Cannabis, also known as marijuana, is a flowering plant recognized for its medicinal and recreational uses. Cannabis acts on the endocannabinoid system, a system of endogenous receptors that may have a mediating role in inflammation, nausea, pain, and many other biological functions. Attracted by its low toxicity and early proof of efficacy, the mainstream medical establishment has begun to actively explore the use of cannabis for a variety of ailments.
Cannabis has over 80 chemical constituents, known as “cannabinoids”, which alter neurotransmitter release from the brain. Two of the most active and studied constituents of cannabis are tetrahydrocannabinol (“THC”) and cannabidiol (“CBD”). THC is the major psychoactive component of cannabis. CBD acts on many of the same receptors as THC, but without the psychoactive side effects.

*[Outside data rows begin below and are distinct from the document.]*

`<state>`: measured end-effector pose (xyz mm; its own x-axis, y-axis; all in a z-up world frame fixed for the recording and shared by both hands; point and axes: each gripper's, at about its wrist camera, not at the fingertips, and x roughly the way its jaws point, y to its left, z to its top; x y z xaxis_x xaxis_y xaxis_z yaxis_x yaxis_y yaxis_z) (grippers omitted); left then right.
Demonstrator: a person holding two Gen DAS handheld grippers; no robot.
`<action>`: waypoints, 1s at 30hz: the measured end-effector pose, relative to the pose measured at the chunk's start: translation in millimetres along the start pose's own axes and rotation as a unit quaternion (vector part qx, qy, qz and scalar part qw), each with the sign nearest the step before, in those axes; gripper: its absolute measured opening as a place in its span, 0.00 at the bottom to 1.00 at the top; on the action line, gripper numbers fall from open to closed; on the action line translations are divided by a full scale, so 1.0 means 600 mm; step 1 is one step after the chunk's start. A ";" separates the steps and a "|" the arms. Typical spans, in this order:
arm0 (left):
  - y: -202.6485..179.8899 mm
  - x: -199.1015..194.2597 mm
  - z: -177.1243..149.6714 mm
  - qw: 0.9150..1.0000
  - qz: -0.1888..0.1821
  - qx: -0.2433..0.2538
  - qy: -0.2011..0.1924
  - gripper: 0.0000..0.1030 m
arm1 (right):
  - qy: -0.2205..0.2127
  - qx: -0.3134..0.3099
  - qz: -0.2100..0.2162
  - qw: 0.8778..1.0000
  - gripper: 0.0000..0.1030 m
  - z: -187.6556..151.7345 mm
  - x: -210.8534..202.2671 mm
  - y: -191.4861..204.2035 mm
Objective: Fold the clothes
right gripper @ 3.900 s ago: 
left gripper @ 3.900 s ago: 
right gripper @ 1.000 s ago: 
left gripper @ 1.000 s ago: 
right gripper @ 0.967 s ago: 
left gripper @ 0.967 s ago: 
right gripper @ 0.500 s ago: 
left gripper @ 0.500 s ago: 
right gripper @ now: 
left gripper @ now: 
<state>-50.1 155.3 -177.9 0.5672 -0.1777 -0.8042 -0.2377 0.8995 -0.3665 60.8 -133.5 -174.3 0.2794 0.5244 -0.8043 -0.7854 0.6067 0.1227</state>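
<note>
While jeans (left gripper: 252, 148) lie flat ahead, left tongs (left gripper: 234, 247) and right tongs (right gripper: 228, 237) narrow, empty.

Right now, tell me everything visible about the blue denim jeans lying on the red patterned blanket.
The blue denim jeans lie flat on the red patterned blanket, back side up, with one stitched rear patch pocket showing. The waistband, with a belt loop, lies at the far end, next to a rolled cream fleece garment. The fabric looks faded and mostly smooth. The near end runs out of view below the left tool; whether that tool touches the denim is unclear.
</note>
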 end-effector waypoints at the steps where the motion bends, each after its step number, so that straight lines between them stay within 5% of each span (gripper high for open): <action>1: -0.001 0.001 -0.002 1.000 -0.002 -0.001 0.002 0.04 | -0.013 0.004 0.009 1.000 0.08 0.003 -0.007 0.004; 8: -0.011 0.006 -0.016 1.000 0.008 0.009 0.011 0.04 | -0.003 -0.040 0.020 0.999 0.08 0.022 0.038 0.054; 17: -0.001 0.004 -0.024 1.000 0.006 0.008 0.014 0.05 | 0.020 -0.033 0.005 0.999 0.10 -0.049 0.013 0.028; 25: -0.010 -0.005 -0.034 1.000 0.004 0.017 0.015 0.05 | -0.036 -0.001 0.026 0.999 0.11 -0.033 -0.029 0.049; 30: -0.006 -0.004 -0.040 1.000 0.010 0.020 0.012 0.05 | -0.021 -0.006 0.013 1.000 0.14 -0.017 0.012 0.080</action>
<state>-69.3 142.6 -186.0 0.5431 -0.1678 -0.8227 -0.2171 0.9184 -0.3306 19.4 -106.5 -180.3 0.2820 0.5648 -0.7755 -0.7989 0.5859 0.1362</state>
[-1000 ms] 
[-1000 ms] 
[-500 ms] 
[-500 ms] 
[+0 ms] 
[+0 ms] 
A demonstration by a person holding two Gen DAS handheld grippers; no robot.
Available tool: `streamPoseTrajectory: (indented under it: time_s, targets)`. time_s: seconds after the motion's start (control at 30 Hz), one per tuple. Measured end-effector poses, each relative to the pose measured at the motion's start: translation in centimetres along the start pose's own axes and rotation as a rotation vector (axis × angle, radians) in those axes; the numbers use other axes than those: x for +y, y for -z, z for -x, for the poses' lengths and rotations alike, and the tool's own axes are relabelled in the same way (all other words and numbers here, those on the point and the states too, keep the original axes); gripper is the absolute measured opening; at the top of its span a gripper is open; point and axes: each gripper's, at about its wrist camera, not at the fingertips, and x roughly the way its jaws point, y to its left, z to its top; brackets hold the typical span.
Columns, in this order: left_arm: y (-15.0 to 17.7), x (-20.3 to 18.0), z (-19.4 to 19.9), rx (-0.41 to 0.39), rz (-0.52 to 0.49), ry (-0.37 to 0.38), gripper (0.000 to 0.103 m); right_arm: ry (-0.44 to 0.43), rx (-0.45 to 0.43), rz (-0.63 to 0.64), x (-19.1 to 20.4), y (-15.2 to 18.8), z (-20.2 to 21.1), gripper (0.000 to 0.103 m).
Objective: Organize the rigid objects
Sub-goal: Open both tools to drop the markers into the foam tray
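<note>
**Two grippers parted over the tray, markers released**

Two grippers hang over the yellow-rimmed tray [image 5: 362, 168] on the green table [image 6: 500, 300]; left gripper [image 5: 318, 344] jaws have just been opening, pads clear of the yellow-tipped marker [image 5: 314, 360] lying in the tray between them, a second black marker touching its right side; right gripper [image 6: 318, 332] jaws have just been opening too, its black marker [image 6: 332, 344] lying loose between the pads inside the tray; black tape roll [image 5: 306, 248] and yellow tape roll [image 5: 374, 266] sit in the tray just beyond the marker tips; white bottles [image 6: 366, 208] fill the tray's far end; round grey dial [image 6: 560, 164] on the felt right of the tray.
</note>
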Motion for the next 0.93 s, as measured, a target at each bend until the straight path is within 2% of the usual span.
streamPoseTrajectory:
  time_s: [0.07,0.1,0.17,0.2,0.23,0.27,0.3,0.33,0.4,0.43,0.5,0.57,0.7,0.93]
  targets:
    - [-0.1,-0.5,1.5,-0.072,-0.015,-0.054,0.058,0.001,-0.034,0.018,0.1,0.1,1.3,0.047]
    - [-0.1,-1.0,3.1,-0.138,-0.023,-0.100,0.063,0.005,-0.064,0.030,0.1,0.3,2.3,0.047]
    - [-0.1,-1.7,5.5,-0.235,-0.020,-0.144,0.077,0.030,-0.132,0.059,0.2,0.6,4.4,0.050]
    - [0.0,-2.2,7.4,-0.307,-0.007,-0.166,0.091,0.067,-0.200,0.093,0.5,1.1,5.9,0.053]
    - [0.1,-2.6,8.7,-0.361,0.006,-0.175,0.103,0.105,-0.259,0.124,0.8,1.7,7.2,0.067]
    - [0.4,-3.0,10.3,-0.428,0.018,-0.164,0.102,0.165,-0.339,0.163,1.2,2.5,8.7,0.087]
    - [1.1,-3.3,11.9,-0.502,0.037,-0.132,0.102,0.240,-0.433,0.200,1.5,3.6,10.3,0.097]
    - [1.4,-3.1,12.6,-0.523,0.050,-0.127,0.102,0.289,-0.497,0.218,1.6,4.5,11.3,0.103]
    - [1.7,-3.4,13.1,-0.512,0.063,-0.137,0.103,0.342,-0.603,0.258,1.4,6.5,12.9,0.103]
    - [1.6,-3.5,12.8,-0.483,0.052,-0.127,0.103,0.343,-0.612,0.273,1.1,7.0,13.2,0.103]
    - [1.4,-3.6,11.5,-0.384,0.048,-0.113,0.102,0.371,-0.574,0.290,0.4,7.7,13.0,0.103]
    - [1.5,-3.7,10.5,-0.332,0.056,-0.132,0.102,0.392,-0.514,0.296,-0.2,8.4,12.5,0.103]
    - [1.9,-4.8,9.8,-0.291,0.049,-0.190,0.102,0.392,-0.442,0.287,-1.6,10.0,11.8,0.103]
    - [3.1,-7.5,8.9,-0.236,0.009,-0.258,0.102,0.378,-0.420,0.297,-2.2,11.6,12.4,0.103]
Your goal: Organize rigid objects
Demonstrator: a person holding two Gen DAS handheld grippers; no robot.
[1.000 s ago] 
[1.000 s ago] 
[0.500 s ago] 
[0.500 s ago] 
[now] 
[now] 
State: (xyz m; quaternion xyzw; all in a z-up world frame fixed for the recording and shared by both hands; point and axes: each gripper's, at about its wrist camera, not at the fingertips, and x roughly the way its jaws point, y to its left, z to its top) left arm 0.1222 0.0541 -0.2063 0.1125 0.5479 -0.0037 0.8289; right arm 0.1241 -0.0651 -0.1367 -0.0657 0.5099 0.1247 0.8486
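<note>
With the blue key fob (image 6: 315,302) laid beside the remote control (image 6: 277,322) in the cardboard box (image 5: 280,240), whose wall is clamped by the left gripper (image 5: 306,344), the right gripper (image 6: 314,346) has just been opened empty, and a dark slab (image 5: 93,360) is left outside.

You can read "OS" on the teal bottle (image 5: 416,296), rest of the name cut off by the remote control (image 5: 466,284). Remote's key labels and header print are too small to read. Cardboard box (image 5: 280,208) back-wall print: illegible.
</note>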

CBD was first discovered by Dr. Roger Adams and his team at the University of Illinois in 1940. While CBD was discovered more than 20 years before THC, THC has dominated cannabis research until recently. Recent evidence suggests that CBD has potential therapeutic benefits for a wide range of conditions. Learn more about CBD >>
Focus on Non-Psychoactive Cannabinoid Products
To expedite regulatory approval and commercialization, Kalytera intends to explore the use of CBD, a non-psychoactive cannabis constituent. A large body of research supports CBD’s safety profile.
Focus on Proprietary Cannabis Compounds
Kalytera seeks to advance a portfolio of novel, non-psychoactive cannabis compounds. By modifying cannabinoid molecules, Kalytera seeks to improve pharmacokinetics and increase potency, potentially allowing for the development of drug candidates with improved activity.
Focus on Orphan Conditions
Kalytera will also focus on orphan conditions, with the goal of generating data in humans that may support follow-on studies in major conditions. Orphan designations often carry additional terms of marketing exclusivity and procedures to accelerate regulatory approvals.
Focus on Strategic Partnering Opportunities
As we advance our GVHD program into the final phases of clinical testing, we will begin seeking regional partnering opportunities outside of North America to provide non-dilutive sources of funding and monetize this program through licensing, milestone and royalty revenue. In our pain program, our strategy is to advance our proprietary cannabis compound through Phase 1 and Phase 2 clinical testing, and then seek to out-license or sell the program to a multinational pharmaceutical company. If successful, the commercial opportunity for this program could be very significant.